Di fatto, il Festival della Musica Italiana sembra essere stato pensato, in qualche modo, per far parlare di sé, nel bene o nel male.
“Tutto è puro per i puri”, dice San Paolo, e di certo il male è un’altra cosa rispetto a giovani esordienti che nel pieno del loro entusiasmo, cercano di prendere a morsi la vita. Ma è davvero solo questo?

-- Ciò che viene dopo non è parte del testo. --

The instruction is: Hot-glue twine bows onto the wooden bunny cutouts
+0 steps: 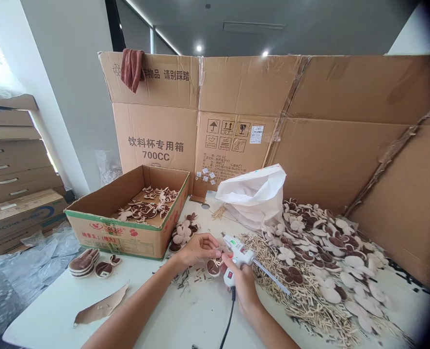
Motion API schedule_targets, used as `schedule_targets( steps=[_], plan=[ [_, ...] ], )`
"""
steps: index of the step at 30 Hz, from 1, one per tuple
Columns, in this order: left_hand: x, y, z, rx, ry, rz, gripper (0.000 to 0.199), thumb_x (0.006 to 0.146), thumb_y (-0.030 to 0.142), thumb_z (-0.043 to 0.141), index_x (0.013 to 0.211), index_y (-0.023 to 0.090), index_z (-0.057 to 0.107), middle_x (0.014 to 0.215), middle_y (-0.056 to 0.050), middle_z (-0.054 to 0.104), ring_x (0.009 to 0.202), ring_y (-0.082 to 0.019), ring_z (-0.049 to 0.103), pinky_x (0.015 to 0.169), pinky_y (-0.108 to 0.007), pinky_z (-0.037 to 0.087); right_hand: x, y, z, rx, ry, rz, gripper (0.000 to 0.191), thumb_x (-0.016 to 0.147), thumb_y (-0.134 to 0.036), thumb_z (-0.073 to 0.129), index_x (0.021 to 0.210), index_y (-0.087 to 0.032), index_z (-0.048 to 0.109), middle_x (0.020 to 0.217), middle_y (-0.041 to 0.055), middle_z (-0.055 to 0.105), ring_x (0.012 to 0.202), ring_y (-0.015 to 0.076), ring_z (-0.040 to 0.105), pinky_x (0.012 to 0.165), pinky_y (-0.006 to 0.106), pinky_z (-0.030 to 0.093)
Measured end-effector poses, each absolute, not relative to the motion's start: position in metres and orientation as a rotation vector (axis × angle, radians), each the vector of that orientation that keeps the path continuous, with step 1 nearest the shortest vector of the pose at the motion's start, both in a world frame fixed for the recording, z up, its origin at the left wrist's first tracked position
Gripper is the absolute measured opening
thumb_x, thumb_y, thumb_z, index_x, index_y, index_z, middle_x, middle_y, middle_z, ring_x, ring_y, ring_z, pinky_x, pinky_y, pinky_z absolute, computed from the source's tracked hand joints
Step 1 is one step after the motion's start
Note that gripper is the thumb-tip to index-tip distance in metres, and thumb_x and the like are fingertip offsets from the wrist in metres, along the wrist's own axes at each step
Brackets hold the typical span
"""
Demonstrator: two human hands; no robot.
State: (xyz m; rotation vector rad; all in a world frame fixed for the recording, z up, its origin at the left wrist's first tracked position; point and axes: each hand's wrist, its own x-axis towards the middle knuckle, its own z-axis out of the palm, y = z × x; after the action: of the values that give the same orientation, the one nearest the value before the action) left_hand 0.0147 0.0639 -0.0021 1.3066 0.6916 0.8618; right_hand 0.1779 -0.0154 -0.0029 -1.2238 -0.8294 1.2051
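Observation:
My right hand (246, 281) is wrapped round a white hot glue gun (239, 257), its nozzle pointing up and left, with a glue stick jutting from its back end. My left hand (198, 249) is closed in a pinch close to the gun; what lies between its fingertips is too small to make out. Just below the fingertips is a brown felt piece with a pale rim (214, 267) and a pale cord on it. Right of the gun spreads a heap of short pale cords (294, 291), with a pile of brown and cream felt shapes (324, 237) behind.
An open cardboard box (120, 240) with corded pieces inside stands at the left. A white plastic bag (254, 194) sits at the back. Stacked felt pieces (84, 264) and a torn cardboard scrap (102, 305) lie front left. Tall cardboard panels (236, 87) wall the table's back.

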Motion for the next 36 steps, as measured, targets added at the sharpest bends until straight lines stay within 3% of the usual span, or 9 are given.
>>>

Non si nasconde forse dietro all’intento generale di esprimersi nel modo più “anticonformista” possibile un’ipocrisia di fondo, che è quella di nascondersi dietro le quinte per servire, su un piatto d’argento, una “vendetta” politicamente corretta all’opinione pubblica, che si trova lei ad essere il vero “circo” di gladiatori, offrendo nei mass media uno spettacolo alquanto vergognoso di commenti, post, meme e considerazioni varie dove sembra regnare il “divide et impera”, più che lo “state uniti” di Gianni Morandi?
Se dal frutto si riconosce l’albero, Sanremo è riuscito, per questi pochi giorni di nuovo, e come troppo spesso i social stessi, a dividere più che aggregare, per poi godersi lo spettacolo per tutto il resto dell’anno, e ad oltranza, “dando in pasto” gli utenti televisivi, di fatto, ai vari social.
Non vale il “non parlare di”, o “il non parlare proprio”, ormai siamo dentro ad una “macchina” che non si ferma, e non è solo Sanremo: lo spettacolo siamo noi, e i 15 minuti di notorietà Warholiani citati da Checco Zalone sembrano ormai così inflazionati che nessuno è più davvero credibile.